Кивком головы я указал на туалетные комнаты. Напротив нас на расстоянии пяти-шести шагов зияли раскрытые двери.
— Бьюсь об заклад, что ваши люди не снимали отпечатков в этих благопристойных заведениях! — Слова Аввакума, обращенные к Баласчеву, звучали шутливо, но глаза его смотрели совсем невесело. — Признайтесь, — настаивал он, — вы просто не догадались сделать это? Или, что еще хуже, недооценили их как объект?
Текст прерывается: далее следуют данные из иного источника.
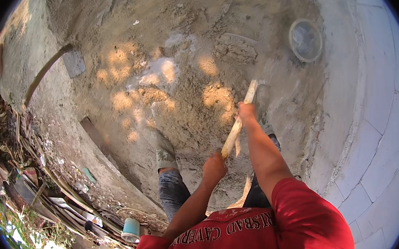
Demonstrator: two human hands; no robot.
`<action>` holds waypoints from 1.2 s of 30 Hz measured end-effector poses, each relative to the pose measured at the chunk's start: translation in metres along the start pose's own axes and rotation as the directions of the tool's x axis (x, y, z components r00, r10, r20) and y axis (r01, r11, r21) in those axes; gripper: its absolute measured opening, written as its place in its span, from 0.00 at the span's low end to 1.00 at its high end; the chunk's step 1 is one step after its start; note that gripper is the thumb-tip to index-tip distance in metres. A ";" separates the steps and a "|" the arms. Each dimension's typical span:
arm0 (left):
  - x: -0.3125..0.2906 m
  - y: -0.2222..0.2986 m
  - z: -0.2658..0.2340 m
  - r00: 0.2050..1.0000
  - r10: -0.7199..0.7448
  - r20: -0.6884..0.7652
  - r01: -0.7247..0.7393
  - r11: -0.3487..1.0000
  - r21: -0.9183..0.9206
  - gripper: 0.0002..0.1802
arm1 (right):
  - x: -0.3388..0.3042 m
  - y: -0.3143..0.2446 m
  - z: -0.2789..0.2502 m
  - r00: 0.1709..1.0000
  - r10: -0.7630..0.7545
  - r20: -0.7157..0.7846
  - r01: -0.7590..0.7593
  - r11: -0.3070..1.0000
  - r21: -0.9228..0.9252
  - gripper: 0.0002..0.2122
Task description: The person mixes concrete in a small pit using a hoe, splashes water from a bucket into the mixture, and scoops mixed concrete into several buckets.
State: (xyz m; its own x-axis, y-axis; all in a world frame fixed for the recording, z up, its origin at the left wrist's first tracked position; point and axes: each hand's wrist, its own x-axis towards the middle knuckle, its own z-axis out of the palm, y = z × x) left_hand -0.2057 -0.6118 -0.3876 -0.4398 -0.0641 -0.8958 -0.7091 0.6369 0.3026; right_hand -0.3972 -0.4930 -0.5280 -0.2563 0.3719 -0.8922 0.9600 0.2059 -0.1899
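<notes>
Mortar (192, 92) before me | bucket (306, 40), probably, right of it | wall (379, 123) farther right | long-handled tool (74, 64) ahead to my left

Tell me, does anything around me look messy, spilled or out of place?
Yes: to your left, the heap of poles and scraps looks untidy, with pieces lying crisscrossed. Ahead of you, a pale, wet-looking patch stands out against the browner sandy mix around it; I can't tell whether it's a spill.
</notes>
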 end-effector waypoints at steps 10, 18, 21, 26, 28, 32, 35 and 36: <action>-0.231 -0.189 -0.077 0.971 -0.137 0.198 0.079 0.958 0.275 0.12 | -0.226 0.269 0.090 0.948 0.311 0.062 -0.313 0.888 0.338 0.17; -0.292 -0.180 -0.043 0.946 -0.244 0.213 0.236 0.970 0.064 0.18 | -0.262 0.257 0.066 0.997 -0.054 0.059 0.034 0.951 0.306 0.22; -0.224 -0.109 0.017 0.979 0.039 0.200 0.025 0.951 -0.308 0.17 | -0.191 0.194 0.004 0.995 -0.103 0.007 0.097 0.951 0.293 0.21; -0.068 0.011 0.060 0.920 0.161 0.356 0.148 0.699 -0.699 0.17 | -0.050 0.069 -0.085 0.958 -0.287 -0.033 0.283 0.910 0.304 0.17; -0.057 0.014 0.067 0.912 0.249 0.325 0.108 0.618 -0.779 0.16 | -0.052 0.045 -0.098 0.957 -0.273 -0.098 0.290 0.911 0.294 0.17; -0.118 -0.064 0.056 0.833 0.075 0.548 0.364 0.671 -0.646 0.15 | -0.091 0.150 -0.043 0.998 -0.054 -0.016 0.054 0.998 0.031 0.19; -0.200 -0.176 0.069 0.860 -0.030 0.509 0.395 0.669 -0.630 0.12 | -0.173 0.222 0.008 0.987 0.052 0.152 -0.070 0.991 0.116 0.22; -0.224 -0.155 0.044 0.816 -0.057 0.575 0.416 0.750 -0.515 0.13 | -0.168 0.266 -0.002 0.983 0.051 0.179 -0.083 0.980 0.180 0.21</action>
State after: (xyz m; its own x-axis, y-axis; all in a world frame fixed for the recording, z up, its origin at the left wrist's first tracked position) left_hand 0.0271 -0.6626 -0.2480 -0.0015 0.3532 -0.9355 -0.9982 0.0550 0.0223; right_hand -0.0989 -0.4990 -0.4280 -0.1829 0.2137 -0.9596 0.9826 0.0077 -0.1855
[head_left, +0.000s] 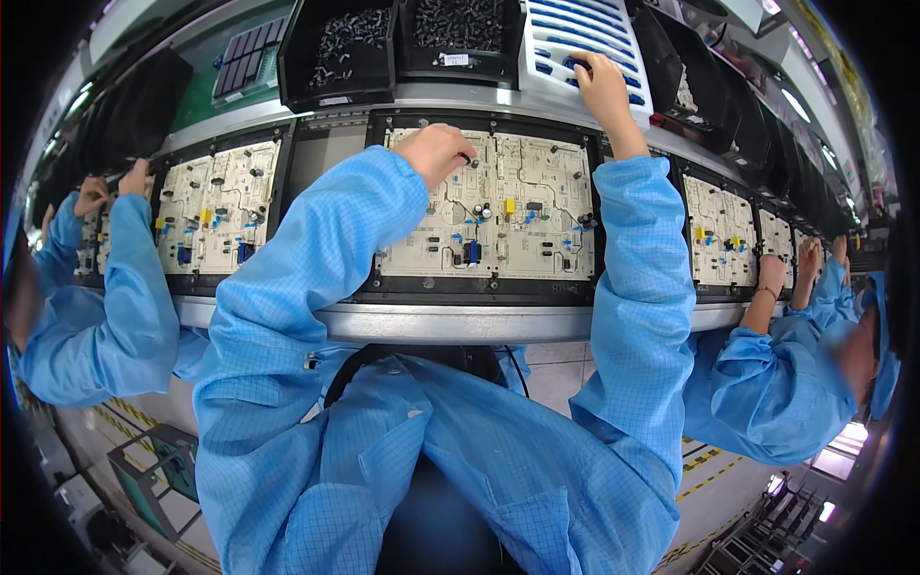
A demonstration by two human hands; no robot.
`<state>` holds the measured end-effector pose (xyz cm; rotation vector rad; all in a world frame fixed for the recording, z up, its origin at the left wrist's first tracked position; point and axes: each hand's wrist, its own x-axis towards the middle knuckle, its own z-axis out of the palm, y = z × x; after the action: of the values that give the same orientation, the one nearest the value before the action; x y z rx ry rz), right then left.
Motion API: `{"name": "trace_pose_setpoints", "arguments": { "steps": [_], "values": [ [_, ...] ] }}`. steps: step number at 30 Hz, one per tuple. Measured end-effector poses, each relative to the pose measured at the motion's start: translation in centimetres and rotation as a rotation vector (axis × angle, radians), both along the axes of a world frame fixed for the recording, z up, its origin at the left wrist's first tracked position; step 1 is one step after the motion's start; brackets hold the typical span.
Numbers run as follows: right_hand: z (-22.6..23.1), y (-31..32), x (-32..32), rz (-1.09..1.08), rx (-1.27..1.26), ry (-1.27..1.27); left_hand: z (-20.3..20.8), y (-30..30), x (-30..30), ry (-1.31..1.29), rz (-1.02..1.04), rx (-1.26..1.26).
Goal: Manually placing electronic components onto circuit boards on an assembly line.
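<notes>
My left hand (436, 153) is over the upper part of a pale circuit board (537, 172), its fingers pinched on a small dark component (467, 157) close to the board surface. Up at the white tray (642, 96), my right hand (604, 86) has its fingers bent together at one of the blue components (578, 63) lying there in rows. The board and its twin beside it sit in a black frame (441, 290). Yellow, blue and black parts stand on them, with a larger dark blue block (471, 252) near the lower edge.
Black bins of small dark parts (355, 48) stand behind the frame, left of the white tray. More framed boards (220, 206) line the metal-edged bench (450, 324) on both sides. Co-workers in blue sleeves (144, 297) work at left and right (767, 383).
</notes>
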<state>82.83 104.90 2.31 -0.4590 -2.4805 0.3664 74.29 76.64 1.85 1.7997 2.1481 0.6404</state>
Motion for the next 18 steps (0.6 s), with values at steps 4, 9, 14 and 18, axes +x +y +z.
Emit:
{"name": "trace_pose_setpoints", "arguments": {
  "steps": [4, 9, 14, 18],
  "values": [
    [0.0, 0.1, 0.2, 0.003, 0.006, -0.006, 0.3, 0.2, -0.1, -0.024, -0.018, -0.025],
    [-0.2, 0.3, 0.5, 0.008, -0.011, 0.005, 0.3, 0.4, -0.2, -0.020, -0.028, -0.062],
    [-0.3, 1.0, 0.5, 0.043, -0.015, -0.006, 0.5, 0.5, 0.0, -0.030, -0.003, -0.081],
    [0.4, 1.5, 0.1, 0.059, -0.033, -0.072, 0.6, 0.6, 0.4, -0.001, 0.041, -0.093]
  ]
}}
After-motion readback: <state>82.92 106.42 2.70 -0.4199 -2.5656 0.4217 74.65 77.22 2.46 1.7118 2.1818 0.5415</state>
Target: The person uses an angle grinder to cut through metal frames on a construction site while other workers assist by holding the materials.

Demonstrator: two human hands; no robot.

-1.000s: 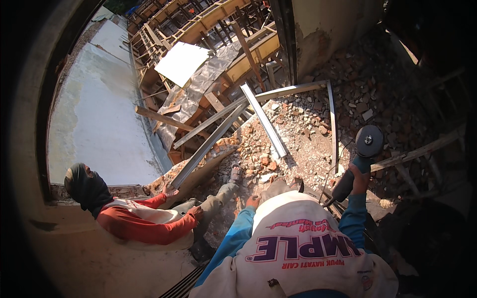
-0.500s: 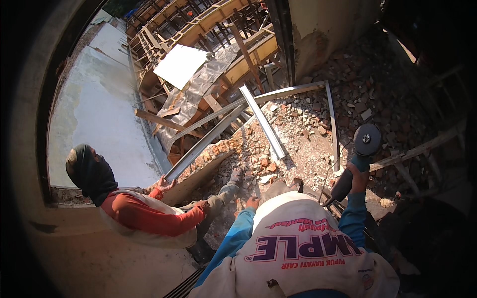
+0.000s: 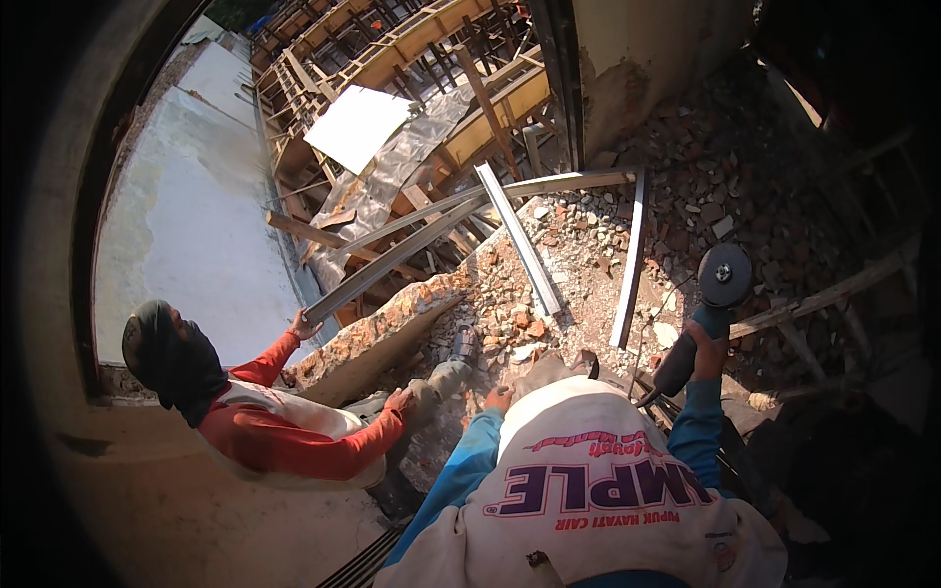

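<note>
My right hand [image 3: 708, 353] is closed around the body of an angle grinder [image 3: 683, 358]. Its round dark disc [image 3: 725, 274] points away from me and touches no metal. At the left of my body, my left hand [image 3: 499, 398] rests by my knee with nothing seen in it; its fingers show only small. Ahead, a light metal channel [image 3: 532, 257] lies over the rubble. A co-worker in red sleeves [image 3: 284, 431] holds the end of a long metal channel [image 3: 392, 257] with one hand [image 3: 305, 324]. A bent metal length [image 3: 632, 260] hangs from that channel's far end.
Broken brick and rubble [image 3: 588, 255] cover the ground ahead. A broken wall edge [image 3: 387, 328] runs beside the co-worker. Beyond lie timber formwork [image 3: 392, 49] and a white board [image 3: 359, 128]. A wooden pole [image 3: 833, 289] crosses at right.
The co-worker's hand has moved left and away with the long channel. The lower end of the bent metal length has swung left. My hands and the grinder have hardly moved.
</note>
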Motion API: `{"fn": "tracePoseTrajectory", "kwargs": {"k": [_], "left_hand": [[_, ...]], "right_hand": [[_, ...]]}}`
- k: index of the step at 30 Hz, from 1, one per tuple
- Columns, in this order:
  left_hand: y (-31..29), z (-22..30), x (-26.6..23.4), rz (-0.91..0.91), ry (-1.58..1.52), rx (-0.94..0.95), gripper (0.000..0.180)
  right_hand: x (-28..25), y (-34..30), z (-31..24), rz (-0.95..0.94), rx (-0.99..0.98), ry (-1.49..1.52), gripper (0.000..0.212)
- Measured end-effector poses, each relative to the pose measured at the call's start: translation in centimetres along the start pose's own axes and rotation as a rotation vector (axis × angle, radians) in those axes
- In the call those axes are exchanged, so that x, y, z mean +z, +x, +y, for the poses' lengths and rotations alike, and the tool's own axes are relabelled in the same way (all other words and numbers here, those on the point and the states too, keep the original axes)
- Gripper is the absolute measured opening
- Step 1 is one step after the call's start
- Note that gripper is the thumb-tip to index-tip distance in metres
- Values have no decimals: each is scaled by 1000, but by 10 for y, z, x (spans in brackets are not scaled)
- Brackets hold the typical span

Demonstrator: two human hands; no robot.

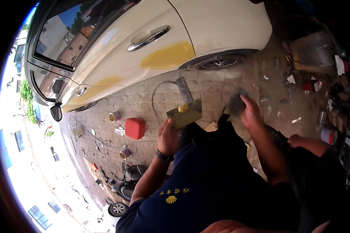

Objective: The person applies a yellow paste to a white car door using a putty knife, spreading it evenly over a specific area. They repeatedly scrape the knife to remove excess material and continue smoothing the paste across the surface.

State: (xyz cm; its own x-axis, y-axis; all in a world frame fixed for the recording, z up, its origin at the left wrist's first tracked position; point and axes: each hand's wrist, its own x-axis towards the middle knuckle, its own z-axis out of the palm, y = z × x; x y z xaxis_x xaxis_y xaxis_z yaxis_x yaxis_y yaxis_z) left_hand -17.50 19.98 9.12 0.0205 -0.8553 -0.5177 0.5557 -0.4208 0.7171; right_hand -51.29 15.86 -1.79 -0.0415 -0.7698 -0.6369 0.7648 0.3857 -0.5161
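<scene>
My left hand point(167, 139) pinches the edge of a flat, dull olive putty board point(188, 117). A small lump of yellow putty point(182, 108) sits near the board's far edge. To the right, my right hand point(251, 112) is closed on a thin dark putty spreader point(235, 102), thumb and fingers on its side. Board and spreader are apart, both held in front of my body. Beyond them stands a cream car point(221, 23). Yellow filler patches point(169, 55) cover its side below the door handle point(148, 38) and farther along the front door.
A red container point(135, 128) and several open cans point(114, 116) stand on the brick paving, with a hose point(153, 99) and a long grey bar point(184, 90) nearby. A scooter point(130, 186) is at lower left. Clutter lies far right; another person's arm point(309, 144) is beside me.
</scene>
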Motion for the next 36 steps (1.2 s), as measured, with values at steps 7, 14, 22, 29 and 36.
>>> {"fn": "tracePoseTrajectory", "kwargs": {"k": [7, 14, 22, 29, 36], "left_hand": [[33, 44, -85, -101, 109, -13, 34], [78, 121, -177, -33, 99, 120, 27], [104, 161, -202, -117, 197, 2, 26], [97, 169, -159, -164, 493, 36, 36], [141, 167, -164, -590, 1204, 573, 26]], "right_hand": [[54, 9, 54, 30, -96, 42, 30], [107, 46, 152, 195, -204, 90, 22], [143, 148, 220, 501, -378, -32, 19], [157, 239, 250, 568, -477, 58, 26], [183, 295, 273, 682, -420, 133, 28]]}}
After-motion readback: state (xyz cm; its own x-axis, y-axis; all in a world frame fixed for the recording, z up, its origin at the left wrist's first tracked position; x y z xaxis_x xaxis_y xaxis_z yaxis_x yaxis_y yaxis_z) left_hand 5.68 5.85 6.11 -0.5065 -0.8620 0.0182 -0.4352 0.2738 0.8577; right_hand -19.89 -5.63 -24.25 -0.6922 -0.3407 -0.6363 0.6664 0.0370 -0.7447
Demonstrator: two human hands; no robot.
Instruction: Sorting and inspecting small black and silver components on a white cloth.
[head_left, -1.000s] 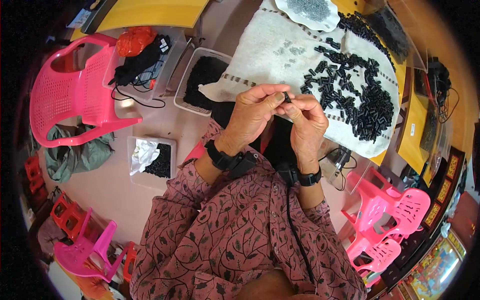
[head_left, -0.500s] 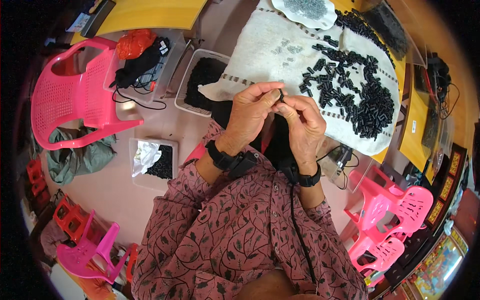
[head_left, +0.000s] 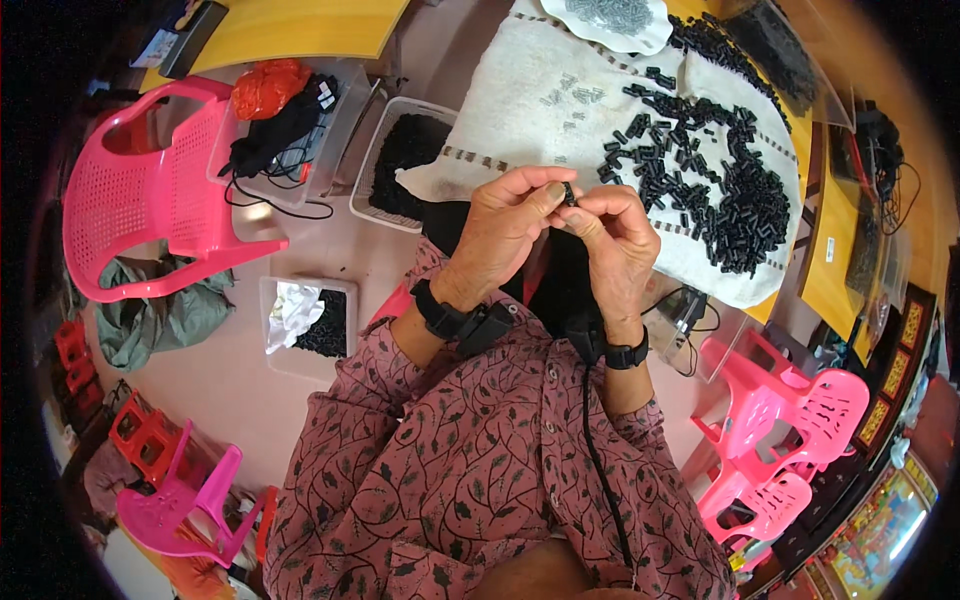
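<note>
Black piece [head_left: 570, 195] sits between both hands, near the close edge of the white towel [head_left: 515, 110]. Left hand [head_left: 505, 228] and right hand [head_left: 615, 245] each pinch it, thumb against forefinger; judgement: light, opposed pressure and steady wrists should prevent slipping.

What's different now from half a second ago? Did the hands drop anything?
The bare right hand and the small, short black piece at the fingertips have shifted slightly right. No drop shows: the bare left hand still pinches that piece, near the same spot. The heap of short black pieces stays on the white cloth with dark striped bands.
</note>
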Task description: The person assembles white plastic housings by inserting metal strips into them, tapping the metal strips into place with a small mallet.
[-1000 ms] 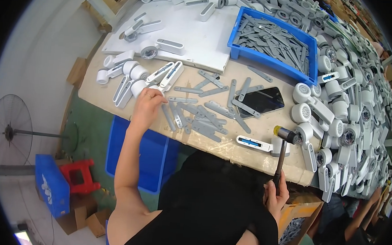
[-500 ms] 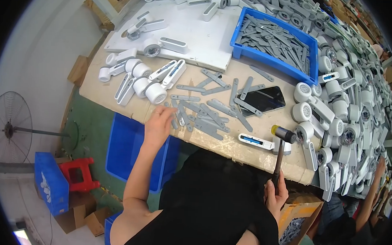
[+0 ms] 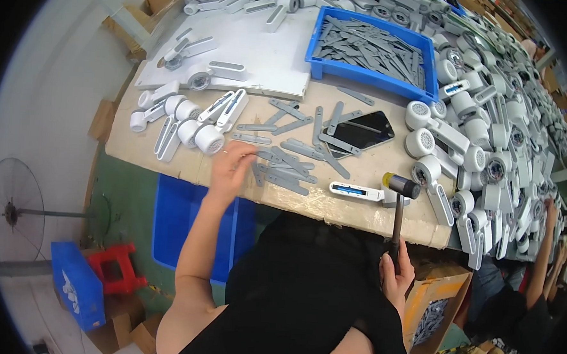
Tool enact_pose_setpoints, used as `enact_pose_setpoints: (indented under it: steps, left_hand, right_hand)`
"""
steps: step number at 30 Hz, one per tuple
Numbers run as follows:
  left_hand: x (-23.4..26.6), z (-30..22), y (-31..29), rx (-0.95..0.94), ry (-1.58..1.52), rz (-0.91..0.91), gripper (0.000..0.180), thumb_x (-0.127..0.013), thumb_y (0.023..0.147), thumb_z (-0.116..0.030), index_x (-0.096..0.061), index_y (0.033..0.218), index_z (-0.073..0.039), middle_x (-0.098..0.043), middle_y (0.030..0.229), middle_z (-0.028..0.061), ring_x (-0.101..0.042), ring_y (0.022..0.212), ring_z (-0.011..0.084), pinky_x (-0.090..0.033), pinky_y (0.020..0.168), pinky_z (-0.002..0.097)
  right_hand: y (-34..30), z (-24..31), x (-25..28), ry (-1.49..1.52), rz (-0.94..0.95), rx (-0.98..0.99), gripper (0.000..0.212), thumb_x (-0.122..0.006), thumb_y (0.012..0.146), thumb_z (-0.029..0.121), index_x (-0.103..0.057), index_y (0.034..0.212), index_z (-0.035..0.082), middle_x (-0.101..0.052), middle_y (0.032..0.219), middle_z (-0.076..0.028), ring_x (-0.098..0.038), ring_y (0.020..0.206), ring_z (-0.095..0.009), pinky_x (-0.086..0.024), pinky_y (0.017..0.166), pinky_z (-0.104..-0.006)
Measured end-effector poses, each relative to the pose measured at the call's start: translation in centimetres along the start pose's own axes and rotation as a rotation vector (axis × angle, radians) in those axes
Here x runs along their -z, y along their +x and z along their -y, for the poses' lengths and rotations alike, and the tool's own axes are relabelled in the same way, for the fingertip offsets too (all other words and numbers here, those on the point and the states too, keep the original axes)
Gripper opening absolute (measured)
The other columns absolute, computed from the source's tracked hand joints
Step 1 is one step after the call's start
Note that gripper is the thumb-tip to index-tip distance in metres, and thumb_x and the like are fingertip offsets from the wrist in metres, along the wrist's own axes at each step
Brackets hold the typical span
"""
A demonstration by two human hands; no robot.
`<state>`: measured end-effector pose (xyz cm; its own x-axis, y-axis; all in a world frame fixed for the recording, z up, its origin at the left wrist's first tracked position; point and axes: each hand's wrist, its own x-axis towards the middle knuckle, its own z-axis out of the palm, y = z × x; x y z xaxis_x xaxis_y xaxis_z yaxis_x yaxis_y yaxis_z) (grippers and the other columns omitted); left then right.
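Note:
My right hand (image 3: 397, 273) grips the dark handle of a small mallet (image 3: 401, 185) with a yellow and black head. That head is over the round end of a white handheld fan body (image 3: 358, 192), which lies at the table's near edge with a blue part in its handle slot. My left hand (image 3: 231, 168) is at the left side of a loose pile of grey plastic strips (image 3: 287, 177). Its fingers are bent together at the end of a grey strip (image 3: 268, 154); the grip is partly hidden.
A blue bin (image 3: 371, 88) of grey strips stands at the back, with a phone (image 3: 370, 131) in front. White fan bodies (image 3: 199, 136) lie on the left, and many more (image 3: 483, 155) are heaped right. Below the table are a blue crate (image 3: 184, 236) and a cardboard box (image 3: 441, 284).
The view has shifted, so the table sits further left. My left hand has bent its fingers in among the strips' left ends. The mallet stays over the white fan body.

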<state>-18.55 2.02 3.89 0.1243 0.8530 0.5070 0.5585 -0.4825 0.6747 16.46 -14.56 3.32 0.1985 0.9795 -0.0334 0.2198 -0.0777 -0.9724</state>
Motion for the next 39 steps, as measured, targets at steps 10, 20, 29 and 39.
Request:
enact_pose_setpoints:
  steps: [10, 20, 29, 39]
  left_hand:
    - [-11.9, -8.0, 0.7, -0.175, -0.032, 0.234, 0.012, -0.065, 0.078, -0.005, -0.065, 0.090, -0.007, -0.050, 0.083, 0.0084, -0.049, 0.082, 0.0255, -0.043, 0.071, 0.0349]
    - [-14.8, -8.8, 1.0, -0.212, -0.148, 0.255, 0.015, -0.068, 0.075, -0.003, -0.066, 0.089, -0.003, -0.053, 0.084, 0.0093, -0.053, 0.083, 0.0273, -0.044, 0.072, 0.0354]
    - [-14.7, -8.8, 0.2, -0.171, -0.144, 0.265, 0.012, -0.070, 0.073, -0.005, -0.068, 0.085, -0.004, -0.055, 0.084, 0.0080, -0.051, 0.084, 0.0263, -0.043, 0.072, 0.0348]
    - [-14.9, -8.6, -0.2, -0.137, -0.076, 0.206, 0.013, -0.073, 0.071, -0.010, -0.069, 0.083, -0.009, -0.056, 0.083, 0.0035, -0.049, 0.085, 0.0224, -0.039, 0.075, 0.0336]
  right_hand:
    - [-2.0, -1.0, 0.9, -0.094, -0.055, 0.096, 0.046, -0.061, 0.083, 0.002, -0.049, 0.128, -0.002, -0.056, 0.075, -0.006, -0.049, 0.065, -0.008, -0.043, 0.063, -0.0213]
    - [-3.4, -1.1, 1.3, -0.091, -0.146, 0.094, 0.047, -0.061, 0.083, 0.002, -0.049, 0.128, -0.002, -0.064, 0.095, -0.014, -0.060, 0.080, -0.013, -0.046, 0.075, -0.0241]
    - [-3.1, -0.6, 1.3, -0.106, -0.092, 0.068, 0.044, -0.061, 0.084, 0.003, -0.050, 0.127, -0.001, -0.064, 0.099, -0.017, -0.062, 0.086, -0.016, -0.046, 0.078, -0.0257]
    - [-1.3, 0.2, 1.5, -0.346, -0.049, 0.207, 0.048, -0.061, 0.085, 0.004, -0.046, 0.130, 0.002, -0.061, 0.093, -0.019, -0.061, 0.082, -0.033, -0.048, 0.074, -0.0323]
— В самом деле, — смущенно признался Баласчев, взгляд его остановился на моем лице, как будто я мог подсказать ему какое-то оправдание. — Отпечатков мы не снимали, но склянку искали везде, даже в бачках унитазов.
— Не считайте этих людей глупцами! — Аввакум нахмурился. — Если бы вы украли склянку, разве вы спрятали бы ее в бачке? Ведь при первом же дерганьи цепочки для спуска воды ее бы сразу обнаружили!
Он зашел в туалетные, чтобы осмотреть их, а в дамской задержался подольше. Из чувства деликатности мы оставались в коридоре, хотя в данном случае это чувство было излишне и мы выглядели форменными ослами.
— В нашем деле предназначение объектов, их так называемая функциональность, не увеличивает и не умаляет их значения, не делает ни важными, ни незначительными, — сказал Аввакум, выходя и закуривая сигарету. — В нашем следствии, например, одна из этих туалетных может оказаться важнее директорского кабинета. Я не говорю, что так непременно и будет, но так может быть. Мы еще в самом начале следствия, и нам стоит предположить, что заяц может выскочить из самого чахлого кустарника!
— Да, — согласился Баласчев, виновато глядя на человечков, нарисованных на дверях туалетных. — Понимаю, для вас эти заведения — тот самый чахлый кустарник, откуда может выскочить заяц!
— Допустим! — снисходительно согласился Аввакум. — Поэтому попрошу вас, капитан, немедленно вызвать дежурных и сфотографировать все, что заслуживает внимания. Тщательно исследовать отпечатки пальцев, следы ног, царапины, а также обнаружить с помощью электрофотометрической аппаратуры наличие волокон ткани на окнах. Я мог бы и сам выполнить эту работу с помощью моей примитивной лупы, но опасаюсь, как бы специалисты не сказали, что я отстал от времени. Элефтеров и еще кое-кто и прежде обвиняли меня в отсталом отношении к технике. Элефтеров и иже с ним забывают, что для хорошего врача и допотопная деревянная трубка-стетоскоп — инструмент, а плохому не поможет даже самая совершенная электронно-акустическая труба! Все зависит от слуха, мой милый, от слуха! Итак, капитан, после того как вы вызовете специалистов и предупредите их, что снимки и данные мне необходимо иметь еще в самом начале дня, немедленно свяжитесь по радио с людьми, на которых возложено наблюдение. Обо всем, что им удалось установить, сразу же ставьте меня в известность. Я буду дома, на улице Настурции, мы с доктором Буковым ждем вас к восьми часам, к завтраку.